══ Dataset content ══

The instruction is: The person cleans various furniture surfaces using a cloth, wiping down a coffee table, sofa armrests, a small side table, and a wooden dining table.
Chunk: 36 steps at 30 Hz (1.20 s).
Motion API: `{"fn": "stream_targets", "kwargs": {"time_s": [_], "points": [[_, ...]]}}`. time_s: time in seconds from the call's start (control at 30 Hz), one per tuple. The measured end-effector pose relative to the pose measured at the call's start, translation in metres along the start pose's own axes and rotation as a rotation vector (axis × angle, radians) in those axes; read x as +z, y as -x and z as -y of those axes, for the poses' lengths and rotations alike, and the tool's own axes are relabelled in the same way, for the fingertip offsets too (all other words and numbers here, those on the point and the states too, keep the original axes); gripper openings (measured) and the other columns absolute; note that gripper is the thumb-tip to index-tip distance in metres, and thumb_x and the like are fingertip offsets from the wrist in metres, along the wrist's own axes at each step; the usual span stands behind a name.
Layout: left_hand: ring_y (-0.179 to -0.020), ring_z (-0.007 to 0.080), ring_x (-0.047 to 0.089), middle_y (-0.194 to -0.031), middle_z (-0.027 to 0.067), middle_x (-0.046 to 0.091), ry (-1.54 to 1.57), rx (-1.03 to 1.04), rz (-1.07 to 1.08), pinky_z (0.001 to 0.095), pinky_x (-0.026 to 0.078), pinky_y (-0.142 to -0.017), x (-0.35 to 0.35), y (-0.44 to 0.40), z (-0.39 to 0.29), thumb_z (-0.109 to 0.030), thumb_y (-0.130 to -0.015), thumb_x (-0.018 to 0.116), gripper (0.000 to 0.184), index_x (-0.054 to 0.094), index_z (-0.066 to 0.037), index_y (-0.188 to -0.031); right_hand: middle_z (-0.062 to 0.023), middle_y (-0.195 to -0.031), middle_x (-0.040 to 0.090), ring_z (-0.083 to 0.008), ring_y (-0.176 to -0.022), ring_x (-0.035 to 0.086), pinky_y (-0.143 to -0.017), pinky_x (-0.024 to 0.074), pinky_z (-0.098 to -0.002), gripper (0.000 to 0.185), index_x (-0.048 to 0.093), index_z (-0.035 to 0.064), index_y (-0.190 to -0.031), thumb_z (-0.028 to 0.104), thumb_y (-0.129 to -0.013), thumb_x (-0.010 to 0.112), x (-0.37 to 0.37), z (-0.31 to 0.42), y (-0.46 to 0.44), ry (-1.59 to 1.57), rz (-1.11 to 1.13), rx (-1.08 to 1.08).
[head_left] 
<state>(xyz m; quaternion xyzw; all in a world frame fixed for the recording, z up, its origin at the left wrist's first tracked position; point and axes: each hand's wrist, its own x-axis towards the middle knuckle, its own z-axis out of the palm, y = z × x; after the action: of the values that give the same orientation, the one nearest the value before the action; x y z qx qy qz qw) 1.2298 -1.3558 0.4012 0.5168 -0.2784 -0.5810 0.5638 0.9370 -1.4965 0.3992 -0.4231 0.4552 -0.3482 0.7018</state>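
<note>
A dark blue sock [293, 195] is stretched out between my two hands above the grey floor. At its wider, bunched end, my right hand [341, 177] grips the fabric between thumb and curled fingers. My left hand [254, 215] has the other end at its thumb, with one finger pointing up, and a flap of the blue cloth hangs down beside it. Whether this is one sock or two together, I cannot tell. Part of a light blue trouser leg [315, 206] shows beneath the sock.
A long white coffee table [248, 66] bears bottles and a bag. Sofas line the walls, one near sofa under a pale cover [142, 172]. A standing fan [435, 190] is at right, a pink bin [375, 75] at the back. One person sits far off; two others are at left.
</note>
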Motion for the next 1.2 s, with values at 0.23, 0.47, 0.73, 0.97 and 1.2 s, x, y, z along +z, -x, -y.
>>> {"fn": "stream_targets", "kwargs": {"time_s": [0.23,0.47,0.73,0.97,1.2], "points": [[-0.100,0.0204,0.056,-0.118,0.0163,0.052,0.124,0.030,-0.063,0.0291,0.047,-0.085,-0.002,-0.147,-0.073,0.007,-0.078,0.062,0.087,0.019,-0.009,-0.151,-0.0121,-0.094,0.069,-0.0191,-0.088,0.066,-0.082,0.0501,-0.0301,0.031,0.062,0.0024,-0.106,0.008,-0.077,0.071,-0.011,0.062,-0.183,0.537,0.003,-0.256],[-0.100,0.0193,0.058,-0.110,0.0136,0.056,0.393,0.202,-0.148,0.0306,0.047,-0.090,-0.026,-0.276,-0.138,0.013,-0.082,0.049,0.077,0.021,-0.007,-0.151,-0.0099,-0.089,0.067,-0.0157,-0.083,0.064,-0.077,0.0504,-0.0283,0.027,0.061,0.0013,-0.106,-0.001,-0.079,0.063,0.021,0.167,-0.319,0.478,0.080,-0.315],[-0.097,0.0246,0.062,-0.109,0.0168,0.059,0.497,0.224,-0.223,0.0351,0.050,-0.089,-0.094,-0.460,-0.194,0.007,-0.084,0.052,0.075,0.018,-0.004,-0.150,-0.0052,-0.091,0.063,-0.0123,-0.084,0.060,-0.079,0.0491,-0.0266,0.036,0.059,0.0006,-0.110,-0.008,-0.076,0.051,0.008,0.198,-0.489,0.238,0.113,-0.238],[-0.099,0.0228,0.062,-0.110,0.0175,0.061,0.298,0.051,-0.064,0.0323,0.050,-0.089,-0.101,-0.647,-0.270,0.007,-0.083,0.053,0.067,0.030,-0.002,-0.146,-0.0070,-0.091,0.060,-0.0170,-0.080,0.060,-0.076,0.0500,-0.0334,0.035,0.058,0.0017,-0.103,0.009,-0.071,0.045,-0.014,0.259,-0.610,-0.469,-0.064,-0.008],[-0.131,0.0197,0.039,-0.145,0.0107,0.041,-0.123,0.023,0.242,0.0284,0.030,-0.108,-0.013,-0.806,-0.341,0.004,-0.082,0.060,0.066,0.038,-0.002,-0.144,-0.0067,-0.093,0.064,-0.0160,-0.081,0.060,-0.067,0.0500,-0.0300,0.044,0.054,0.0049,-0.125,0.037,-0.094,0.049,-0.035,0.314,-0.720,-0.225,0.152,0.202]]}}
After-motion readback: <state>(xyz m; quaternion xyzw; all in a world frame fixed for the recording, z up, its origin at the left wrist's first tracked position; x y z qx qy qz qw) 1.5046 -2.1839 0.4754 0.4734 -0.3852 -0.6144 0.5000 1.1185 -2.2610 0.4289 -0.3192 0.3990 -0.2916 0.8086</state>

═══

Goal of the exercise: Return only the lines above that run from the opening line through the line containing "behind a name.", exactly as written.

Final answer:
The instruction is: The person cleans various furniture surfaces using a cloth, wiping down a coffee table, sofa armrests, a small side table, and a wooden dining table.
Chunk: 36 steps at 30 Hz (1.20 s).
Motion API: `{"fn": "stream_targets", "kwargs": {"time_s": [_], "points": [[_, ...]]}}`. time_s: time in seconds from the call's start (control at 30 Hz), one per tuple. The measured end-effector pose relative to the pose measured at the call's start, translation in metres along the start pose's own axes and rotation as a rotation vector (axis × angle, radians) in those axes; read x as +z, y as -x and z as -y of those axes, for the poses' lengths and rotations alike, and the tool's own axes are relabelled in the same way, for the fingertip offsets too (all other words and numbers here, those on the point and the states too, keep the original axes); gripper openings (measured) and the other columns absolute; note that gripper is the thumb-tip to index-tip distance in metres, and thumb_x and the like are fingertip offsets from the wrist in metres, along the wrist's own axes at each step; the usual span stands behind a name.

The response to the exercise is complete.